According to the UK site (these bikes aren't available in the US yet), the 2019 SL is spec'd with it's own, presumably lower grade (and heavier) fork.


[


----------



## Finx (Oct 19, 2017)

Steve B. said:


> You likely missed this from the OP;
> 
> " I tried to call them, but the wait was 40 minutes."


You are correct. I did miss that.

I've experienced the phone wait with Canyon too. It sucks, especially when you are trying to spec replacement component parts and there is literally no other way to get them than to call and ask (they don't list components on the US site - yet).

I've had some success emailing them, for whatever that is worth...


----------



## fronesis (Jan 22, 2014)

Well-spotted, Finx. You are right: the 2019 version of the CF SL Disc 8.0, even in mechanical, *does* list it as the SL fork, while the 2018 version of the same bike lists the SLX.

Interestingly, the US canyon website lists both forks with the exact same 325g weight. I wonder if that weight for the SL fork is wrong, and part of the weight difference is there. Even so, I doubt the lower-spec form weighs more than 100 grams extra. 

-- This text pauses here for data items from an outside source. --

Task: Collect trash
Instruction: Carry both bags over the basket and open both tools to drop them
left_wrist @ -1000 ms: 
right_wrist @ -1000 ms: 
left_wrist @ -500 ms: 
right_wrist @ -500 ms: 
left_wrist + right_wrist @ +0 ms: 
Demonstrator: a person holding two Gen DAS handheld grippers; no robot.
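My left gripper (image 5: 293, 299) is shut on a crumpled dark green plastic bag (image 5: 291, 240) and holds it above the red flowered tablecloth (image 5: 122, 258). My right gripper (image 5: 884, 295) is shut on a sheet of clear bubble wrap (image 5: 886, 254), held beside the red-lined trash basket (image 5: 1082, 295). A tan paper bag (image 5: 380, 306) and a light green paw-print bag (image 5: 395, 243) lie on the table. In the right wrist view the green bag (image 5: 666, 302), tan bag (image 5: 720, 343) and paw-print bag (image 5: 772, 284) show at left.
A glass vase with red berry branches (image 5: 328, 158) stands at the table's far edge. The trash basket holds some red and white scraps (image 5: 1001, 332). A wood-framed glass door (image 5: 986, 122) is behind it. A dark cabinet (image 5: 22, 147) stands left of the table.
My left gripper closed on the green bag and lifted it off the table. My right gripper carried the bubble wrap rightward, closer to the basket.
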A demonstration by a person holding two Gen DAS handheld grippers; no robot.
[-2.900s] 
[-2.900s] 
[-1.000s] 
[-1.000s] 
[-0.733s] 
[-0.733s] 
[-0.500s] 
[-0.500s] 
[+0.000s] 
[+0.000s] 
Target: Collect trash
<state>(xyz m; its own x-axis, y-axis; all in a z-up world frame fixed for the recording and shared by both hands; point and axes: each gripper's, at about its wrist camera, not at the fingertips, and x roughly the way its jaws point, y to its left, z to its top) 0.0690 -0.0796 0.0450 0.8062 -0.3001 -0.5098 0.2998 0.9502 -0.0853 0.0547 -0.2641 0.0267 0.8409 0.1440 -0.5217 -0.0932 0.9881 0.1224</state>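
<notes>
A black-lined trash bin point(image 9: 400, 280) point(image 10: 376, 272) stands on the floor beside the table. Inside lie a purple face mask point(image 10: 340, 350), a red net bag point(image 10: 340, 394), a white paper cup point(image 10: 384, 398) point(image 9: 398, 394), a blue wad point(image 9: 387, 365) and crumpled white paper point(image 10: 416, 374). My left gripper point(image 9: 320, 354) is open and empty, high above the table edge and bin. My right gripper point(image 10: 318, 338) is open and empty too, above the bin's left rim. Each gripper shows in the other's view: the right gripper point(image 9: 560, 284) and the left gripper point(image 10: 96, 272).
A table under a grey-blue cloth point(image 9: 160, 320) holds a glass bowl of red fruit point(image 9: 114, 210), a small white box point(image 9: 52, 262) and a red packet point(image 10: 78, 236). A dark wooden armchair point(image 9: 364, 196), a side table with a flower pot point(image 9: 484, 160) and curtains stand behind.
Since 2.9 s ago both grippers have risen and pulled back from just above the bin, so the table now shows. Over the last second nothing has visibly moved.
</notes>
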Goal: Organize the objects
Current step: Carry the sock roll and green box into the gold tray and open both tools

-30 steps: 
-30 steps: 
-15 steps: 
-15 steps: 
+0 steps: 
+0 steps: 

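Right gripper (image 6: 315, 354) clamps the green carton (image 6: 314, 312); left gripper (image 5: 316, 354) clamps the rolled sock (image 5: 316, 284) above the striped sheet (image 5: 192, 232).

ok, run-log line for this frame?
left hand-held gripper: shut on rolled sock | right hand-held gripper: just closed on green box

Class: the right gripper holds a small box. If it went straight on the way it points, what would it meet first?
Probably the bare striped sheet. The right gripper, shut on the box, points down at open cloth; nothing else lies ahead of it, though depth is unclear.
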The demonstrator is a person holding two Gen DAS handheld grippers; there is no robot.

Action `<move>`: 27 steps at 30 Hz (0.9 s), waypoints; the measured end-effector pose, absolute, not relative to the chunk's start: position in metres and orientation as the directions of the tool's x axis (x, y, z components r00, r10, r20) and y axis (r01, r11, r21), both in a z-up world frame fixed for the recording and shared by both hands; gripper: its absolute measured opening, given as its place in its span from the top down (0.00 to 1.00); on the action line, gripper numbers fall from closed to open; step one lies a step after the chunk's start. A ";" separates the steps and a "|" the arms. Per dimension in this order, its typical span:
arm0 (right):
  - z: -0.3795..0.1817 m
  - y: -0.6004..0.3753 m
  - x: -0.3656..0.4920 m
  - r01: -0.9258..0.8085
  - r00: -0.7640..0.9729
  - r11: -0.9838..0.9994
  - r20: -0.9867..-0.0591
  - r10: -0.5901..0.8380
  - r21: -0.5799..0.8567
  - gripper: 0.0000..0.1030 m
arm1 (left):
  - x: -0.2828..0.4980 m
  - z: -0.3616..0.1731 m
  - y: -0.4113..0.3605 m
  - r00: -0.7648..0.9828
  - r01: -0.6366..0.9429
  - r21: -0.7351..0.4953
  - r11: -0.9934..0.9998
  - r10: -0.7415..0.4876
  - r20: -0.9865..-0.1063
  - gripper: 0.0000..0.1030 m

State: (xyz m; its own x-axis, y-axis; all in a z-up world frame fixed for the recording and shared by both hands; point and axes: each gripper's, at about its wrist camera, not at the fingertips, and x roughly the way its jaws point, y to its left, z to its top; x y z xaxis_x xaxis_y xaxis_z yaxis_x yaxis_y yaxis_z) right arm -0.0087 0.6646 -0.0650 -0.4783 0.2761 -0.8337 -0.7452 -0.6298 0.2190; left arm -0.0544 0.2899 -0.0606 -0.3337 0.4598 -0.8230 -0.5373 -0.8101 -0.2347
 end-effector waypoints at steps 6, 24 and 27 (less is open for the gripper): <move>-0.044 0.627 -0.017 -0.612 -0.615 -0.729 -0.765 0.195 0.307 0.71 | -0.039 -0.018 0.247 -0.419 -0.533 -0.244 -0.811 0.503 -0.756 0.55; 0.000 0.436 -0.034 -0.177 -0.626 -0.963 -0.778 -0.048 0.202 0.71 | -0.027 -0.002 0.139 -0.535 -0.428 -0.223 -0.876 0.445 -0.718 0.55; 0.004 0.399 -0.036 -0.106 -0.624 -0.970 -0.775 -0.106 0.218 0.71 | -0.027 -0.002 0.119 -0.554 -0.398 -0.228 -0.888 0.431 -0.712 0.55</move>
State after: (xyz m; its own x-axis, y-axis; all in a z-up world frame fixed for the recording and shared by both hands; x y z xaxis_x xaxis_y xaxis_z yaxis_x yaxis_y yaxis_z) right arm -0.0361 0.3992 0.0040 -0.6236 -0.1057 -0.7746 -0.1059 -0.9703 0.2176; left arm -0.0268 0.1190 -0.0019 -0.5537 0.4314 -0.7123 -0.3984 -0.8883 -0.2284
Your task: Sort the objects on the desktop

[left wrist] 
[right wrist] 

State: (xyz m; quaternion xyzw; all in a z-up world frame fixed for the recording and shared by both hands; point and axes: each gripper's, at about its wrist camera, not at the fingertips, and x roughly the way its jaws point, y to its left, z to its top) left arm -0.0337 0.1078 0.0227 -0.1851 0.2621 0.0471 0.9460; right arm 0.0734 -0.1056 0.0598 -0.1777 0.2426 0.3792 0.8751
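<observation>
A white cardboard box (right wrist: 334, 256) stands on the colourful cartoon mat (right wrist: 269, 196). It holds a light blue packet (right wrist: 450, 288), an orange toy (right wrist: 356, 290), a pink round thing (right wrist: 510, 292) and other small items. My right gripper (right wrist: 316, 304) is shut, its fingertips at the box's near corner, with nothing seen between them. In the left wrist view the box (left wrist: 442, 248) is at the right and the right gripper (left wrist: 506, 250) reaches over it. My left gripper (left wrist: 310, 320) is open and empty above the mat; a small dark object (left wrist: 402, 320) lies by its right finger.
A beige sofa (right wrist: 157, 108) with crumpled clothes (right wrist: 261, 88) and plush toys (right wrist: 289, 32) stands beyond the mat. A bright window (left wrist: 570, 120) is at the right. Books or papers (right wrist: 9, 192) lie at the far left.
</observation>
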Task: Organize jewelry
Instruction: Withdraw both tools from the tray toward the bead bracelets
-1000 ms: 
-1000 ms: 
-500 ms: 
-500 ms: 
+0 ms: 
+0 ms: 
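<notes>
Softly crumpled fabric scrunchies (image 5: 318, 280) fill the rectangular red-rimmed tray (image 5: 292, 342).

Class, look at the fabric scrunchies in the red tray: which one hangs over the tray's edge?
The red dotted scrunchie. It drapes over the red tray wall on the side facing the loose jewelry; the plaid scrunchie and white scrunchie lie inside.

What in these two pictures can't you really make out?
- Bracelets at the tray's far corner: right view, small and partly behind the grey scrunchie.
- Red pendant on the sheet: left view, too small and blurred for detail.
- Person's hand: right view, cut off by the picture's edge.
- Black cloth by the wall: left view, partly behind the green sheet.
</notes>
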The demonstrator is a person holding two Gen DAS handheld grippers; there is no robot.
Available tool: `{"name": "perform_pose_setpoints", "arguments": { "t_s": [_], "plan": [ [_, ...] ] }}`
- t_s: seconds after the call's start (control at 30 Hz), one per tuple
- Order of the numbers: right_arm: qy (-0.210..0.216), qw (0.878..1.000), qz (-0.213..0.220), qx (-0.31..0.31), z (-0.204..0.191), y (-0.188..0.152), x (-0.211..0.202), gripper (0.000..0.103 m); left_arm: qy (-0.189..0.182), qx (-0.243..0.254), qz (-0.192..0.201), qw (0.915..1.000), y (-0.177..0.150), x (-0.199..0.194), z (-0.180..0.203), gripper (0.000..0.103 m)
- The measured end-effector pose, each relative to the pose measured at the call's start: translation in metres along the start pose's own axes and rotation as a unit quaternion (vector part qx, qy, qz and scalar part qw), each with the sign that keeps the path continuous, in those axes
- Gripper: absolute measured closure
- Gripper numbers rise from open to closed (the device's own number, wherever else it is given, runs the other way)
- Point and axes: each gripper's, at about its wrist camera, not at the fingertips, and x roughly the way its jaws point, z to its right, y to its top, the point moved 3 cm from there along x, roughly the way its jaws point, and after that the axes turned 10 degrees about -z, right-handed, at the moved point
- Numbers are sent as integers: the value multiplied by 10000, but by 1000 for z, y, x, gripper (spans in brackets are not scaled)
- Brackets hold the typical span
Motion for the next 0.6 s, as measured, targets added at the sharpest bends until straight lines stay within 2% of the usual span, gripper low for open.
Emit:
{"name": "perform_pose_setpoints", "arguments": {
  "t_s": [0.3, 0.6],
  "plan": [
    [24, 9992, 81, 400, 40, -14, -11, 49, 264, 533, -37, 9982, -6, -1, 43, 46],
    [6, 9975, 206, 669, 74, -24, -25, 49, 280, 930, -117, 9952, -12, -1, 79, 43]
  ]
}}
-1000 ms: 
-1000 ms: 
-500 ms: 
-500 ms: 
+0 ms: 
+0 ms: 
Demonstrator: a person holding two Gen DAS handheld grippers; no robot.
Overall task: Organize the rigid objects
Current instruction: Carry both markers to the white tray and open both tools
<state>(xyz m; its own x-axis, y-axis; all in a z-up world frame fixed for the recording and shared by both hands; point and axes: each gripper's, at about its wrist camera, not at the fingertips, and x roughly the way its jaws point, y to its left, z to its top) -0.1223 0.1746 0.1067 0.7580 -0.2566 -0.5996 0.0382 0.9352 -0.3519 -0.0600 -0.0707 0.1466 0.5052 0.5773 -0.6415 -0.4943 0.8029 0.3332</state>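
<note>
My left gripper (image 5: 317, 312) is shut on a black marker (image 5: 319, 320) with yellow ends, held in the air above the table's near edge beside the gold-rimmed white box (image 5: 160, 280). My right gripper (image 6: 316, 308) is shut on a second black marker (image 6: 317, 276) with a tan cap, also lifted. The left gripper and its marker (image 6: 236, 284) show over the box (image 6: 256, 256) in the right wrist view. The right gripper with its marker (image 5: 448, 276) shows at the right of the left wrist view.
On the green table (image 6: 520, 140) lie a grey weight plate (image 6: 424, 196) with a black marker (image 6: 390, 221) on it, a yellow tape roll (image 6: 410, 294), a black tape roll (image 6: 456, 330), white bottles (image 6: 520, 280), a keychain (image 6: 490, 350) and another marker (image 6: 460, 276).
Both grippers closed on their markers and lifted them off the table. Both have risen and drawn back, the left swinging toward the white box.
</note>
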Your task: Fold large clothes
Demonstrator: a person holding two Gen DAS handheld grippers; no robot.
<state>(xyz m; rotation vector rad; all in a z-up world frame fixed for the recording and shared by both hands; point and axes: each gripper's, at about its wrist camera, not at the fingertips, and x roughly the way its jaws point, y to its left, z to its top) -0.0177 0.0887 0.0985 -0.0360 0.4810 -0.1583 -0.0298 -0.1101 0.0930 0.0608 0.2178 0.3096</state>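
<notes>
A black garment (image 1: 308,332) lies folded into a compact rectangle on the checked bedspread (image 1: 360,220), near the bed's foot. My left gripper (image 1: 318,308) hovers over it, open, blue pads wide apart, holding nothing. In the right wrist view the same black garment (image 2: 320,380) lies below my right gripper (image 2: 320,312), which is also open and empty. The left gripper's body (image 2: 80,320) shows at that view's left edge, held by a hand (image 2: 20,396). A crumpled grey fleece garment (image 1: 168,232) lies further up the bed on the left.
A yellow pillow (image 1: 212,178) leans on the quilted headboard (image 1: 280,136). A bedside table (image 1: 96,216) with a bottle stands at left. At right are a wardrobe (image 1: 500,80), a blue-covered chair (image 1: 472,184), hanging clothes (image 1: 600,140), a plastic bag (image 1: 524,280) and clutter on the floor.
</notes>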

Maybe all of this is just reason to buy the 2018 models now, before they go away.

But I admit: the odd info on the website, combined with the long wait to call them, makes me wonder about buying another Canyon. It also bothers me that their geometry charts are limited: they don't list fork length or rake. Stuff like that matters when you are trying to dial in fit on a bike you buy over the internet.


----------



## svashtar (Nov 2, 2018)

I got mine last week. Endurace CF SL 8.0. Before buying it also didn't make sense to me where is the 2018 vs 2019 weight gain. Anyway, I haven't weight it properly yet, but my personal scale ( you know, the normal one to know how fat I am and so on .. ) shows cca 7,7kg, and that's pedals included. I will go to nearby shop someday soon and weight it correctly. We have really shitty weather right now, so I did not even ride it yet


----------



## svashtar (Nov 2, 2018)

Probably worth mentioning mine is XS so it is lighter then the stated M in any case...


----------



## fronesis (Jan 22, 2014)

svashtar said:


> Probably worth mentioning mine is XS so it is lighter then the stated M in any case...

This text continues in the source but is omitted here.